Hacker News new | past | comments | ask | show | jobs | submit login
Ask HN: Good Topics to Study for Machine Learning Operations (MLOps)
2 points by ThinkCritically 46 days ago | hide | past | favorite | 1 comment
I am putting together an online course on how to process data in real time and how to deploy models into production. Right now, I am planning to cover the following in the course: • Streaming data with Docker • Apache Beam / DataFlow • BigQuery • Intro to TensorFlow and Keras • Creating a basic CNN model • Model deployment on Google Cloud (AI Platform) • Basic visualization in Data Studio

Even put together an introduction video on this and a “detailed course syllabus” at https://whiteowleducation.ghost.io/machine-learning-mastery-course-outline/ .

What are your thoughts? Is this the right amount of material for an intro MLOps course? Is the course missing any essential topics?


The link you shared is password protected. Here's what I think:

As someone in a boutique consultancy that has profitably served organizations for the past seven years or so, and that is building an MLOps platform, most of the content on ML and MLOps is useless to me. I have blocked most of the largest publications on Medium about data science and machine learning, because most of the posts/articles are written by data virgins who've never actually worked on real data, on a real problem, with real stakes [lives, infrastructure, money, or careers on the line]. For me, it's like those people who do survival/tactical/martial arts videos that clearly do not know what the hell they're doing. The content is useless at best and misleading/wrong at worst. Therefore, I often think of this as Judo/Jiu-Jitsu (works on real, hostile, adversaries) vs Aikido (only on imaginary adversaries, or compliant adversaries who fall on command. Useful to keep in shape with a veneer of martial arts). That content is so out of touch and removed from the realities of data products and ML projects.
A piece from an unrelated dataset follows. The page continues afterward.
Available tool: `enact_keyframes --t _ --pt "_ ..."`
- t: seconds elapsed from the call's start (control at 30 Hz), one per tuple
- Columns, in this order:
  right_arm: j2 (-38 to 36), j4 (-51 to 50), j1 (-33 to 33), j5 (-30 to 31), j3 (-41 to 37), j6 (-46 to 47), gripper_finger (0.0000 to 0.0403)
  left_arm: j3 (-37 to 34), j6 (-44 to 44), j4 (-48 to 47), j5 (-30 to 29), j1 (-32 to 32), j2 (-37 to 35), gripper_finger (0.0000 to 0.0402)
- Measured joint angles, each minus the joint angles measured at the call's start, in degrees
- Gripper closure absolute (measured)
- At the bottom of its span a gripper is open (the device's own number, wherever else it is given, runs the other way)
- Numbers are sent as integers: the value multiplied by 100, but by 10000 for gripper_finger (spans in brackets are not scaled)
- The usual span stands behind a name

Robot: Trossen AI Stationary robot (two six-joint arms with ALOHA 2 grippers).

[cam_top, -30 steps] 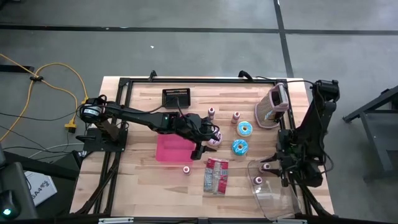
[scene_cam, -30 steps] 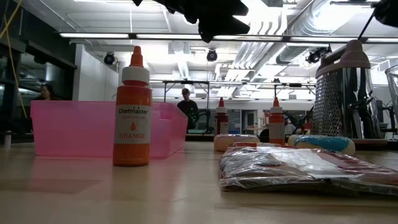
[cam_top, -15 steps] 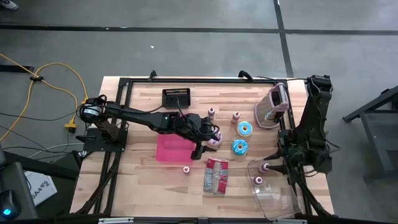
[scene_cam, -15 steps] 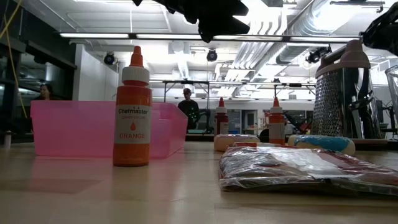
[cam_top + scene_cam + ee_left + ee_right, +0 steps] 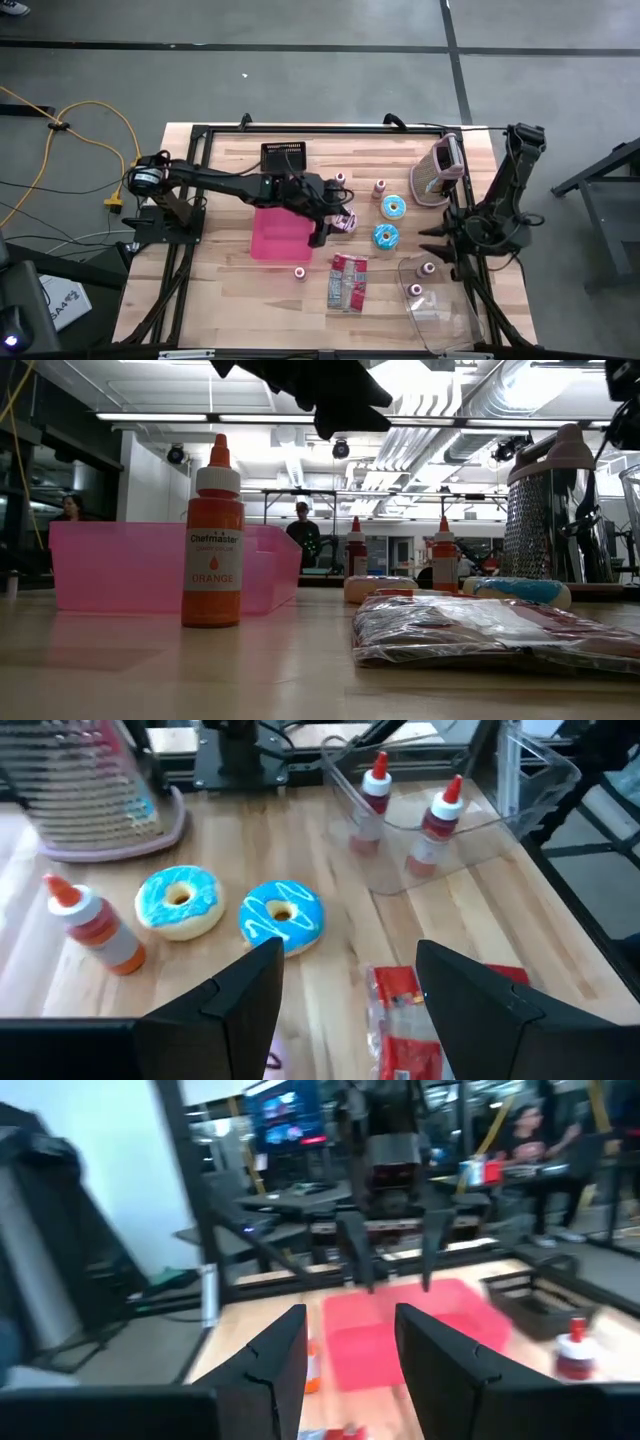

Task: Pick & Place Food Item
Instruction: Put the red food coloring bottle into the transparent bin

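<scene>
Two blue-iced donuts (image 5: 393,207) (image 5: 385,236) lie flat on the wooden table, right of centre; the left wrist view shows them too (image 5: 180,902) (image 5: 282,915). A pink-topped donut (image 5: 346,223) lies just left of them. A red-and-clear food packet (image 5: 347,281) lies flat nearer the front edge. My left gripper (image 5: 335,218) hovers open above the pink bin's right side, pointing at the donuts (image 5: 345,990). My right gripper (image 5: 432,245) is open and raised at the table's right, pointing left (image 5: 350,1350).
The pink bin (image 5: 275,237) stands left of centre, with an orange bottle (image 5: 212,535) in front of it. A clear container (image 5: 440,300) with two bottles sits front right. At the back are a grater (image 5: 440,168), a black tray (image 5: 283,155) and two small bottles (image 5: 340,180) (image 5: 380,187).
My right gripper has risen from beside the clear container and drawn toward the table's far edge, its wrist rolling as it went. Its fingers stay as far apart as before. No object has moved.
</scene>
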Motion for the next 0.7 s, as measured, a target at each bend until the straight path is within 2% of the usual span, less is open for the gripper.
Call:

Most of the content is relevant for someone working alone on a toy project on the Titanic/Iris dataset, downloading the dataset to disk, then deploying the model to an API with Flask, and maybe building an image for the thing. Most projects that actually matter are not done by one person, and things start to break really fast when more than one person work on an ML project for several months.

I have even gone as far as blocking certain accounts on Twitter because they belonged to loud people who are way more into Tweeting/audience building/AI enthusiasting/Mediuming/"what's holding you back" without ever touched real stuff.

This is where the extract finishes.